Lets break the points down, shall we?

> introduces himself to the men in a group but ignores the women

Just bad behavior. Hard to say anything else about such a general claim. I
can't say I share this experience.

> makes eye contact with the men while speaking and ignores the women

Well if you make eye contact with women today, some get offended so easily
that they write blog posts and even accuse men of being creeps. If we don't,
obviously we do not respect you.

> asks a woman if she is a plus one at the event acts surprised to discover a
> woman knows about cryptocurrencies

Not weird at all, how many women have you met that knows a lot about
cryptocurrencies? Seriously, this is just statistics. Of course people are
going to be surprised of this. It's like being mad about a person acting
suprised in learning that another person never have taken a car ride.

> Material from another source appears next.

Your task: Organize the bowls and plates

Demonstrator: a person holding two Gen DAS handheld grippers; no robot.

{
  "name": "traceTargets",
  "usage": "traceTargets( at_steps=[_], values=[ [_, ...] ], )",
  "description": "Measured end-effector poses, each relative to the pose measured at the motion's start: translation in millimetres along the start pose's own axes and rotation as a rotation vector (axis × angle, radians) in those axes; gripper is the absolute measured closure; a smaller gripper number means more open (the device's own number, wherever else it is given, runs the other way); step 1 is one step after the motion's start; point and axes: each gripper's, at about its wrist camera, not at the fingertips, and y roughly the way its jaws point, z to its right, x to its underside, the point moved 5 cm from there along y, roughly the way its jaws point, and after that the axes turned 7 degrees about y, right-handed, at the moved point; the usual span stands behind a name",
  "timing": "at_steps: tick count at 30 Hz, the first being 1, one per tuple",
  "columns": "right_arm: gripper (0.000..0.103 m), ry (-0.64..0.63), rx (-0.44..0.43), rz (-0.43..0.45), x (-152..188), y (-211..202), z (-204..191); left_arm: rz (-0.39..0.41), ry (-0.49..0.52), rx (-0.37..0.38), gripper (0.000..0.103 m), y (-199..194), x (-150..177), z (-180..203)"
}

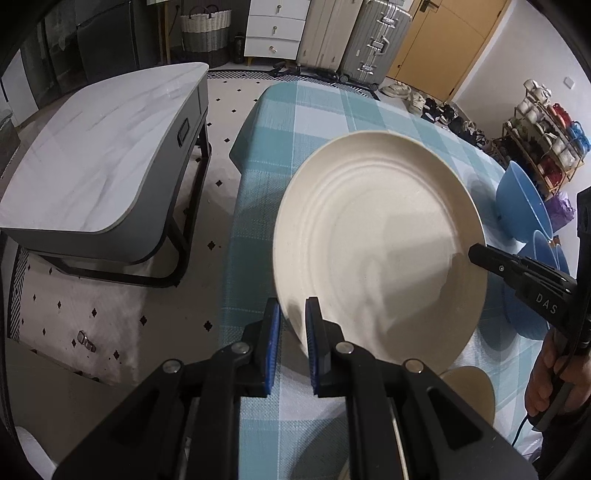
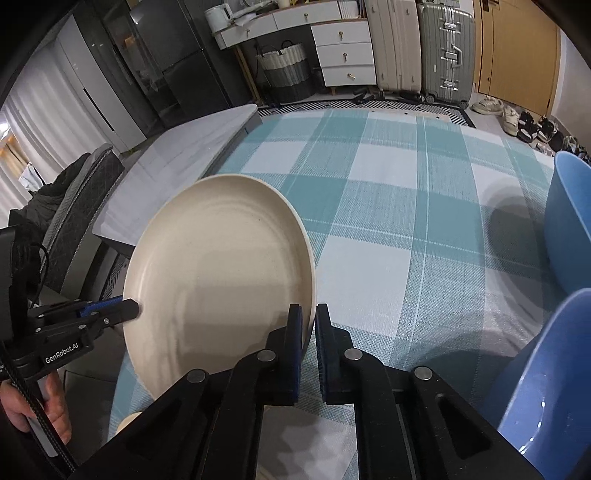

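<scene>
Both the left gripper [image 1: 291, 314] and right gripper [image 2: 308, 321] pinched opposite rims of the cream plate [image 1: 376, 251], centre-frame, tilted above the tabletop [image 2: 388, 192]

Checked tablecloth [image 2: 388, 192]; marble coffee table [image 1: 92, 155]; woven basket [image 1: 205, 29]; white drawers [image 2: 345, 55]; two suitcases [image 2: 445, 51]; shoe rack [image 1: 543, 144]; wooden door [image 1: 454, 40].

Each black hand-held gripper [image 1: 291, 314] has blue pads [image 1: 272, 343] and silver screws.
</scene>
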Motion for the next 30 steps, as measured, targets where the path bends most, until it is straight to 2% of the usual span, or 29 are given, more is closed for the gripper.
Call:
traceTargets(
  at_steps=[9, 18, 25, 30],
  values=[
    [0.096, -0.014, 0.009, 0.019, -7.8, -7.5, -3.9, 0.011, 0.013, -0.039, 0.092, -4.8, -7.1, 4.9],
    [0.096, -0.012, -0.020, 0.046, -6.5, -23.3, -4.9, 0.028, 0.014, -0.036, 0.092, -19.0, 0.0, 11.3],
    [0.096, -0.027, -0.045, 0.073, 6.3, -50.0, -8.7, 0.049, 0.012, -0.032, 0.092, -38.2, 15.2, 21.0],
    [0.096, -0.029, -0.043, 0.077, 23.0, -61.8, -6.7, 0.035, 0.026, -0.027, 0.092, -44.7, 30.9, 32.1]
  ],
)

> comments on the woman’s appearance rather than what she is saying

Most men are attracted to women in general, so unless this is in a moment that
is highly unprofessional I am not surprised. However, I have pretty much never
witnessed this except on psuedo-anonymous places like comment sections on
internet, never IRL in a professional context.

Personally, I follow people because what they do / what they have to say. I
also believe most men do that. I am very tired of feminism and this constant
nagging. In fact, it is my experience that women follow and judges people a
lot more based on their looks and not what they actually have to say.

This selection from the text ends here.